## Work request
Filter the records below for the word "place". Copy each line that holds it.

[Dataset entries]
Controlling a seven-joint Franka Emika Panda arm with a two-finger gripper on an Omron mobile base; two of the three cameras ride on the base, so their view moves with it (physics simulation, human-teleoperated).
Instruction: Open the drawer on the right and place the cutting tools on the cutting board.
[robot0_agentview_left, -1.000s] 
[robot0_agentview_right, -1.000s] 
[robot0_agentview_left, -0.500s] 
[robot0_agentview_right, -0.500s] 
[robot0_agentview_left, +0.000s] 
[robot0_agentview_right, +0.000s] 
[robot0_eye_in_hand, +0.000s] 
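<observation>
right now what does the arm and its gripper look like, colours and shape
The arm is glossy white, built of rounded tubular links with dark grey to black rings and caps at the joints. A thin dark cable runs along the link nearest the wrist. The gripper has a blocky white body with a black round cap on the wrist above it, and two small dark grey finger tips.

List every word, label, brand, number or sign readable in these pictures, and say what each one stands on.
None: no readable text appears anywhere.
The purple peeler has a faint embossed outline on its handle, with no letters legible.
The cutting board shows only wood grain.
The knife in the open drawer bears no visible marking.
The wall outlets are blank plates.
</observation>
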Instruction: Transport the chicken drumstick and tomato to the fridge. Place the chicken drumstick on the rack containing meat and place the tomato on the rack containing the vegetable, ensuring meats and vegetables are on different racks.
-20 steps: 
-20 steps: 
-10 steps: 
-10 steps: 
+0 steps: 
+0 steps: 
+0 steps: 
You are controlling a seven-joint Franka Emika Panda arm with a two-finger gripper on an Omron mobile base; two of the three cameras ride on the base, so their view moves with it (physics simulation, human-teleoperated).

## Result
Instruction: Open the drawer on the right and place the cutting tools on the cutting board.
Instruction: Transport the chicken drumstick and tomato to the fridge. Place the chicken drumstick on the rack containing meat and place the tomato on the rack containing the vegetable, ensuring meats and vegetables are on different racks.

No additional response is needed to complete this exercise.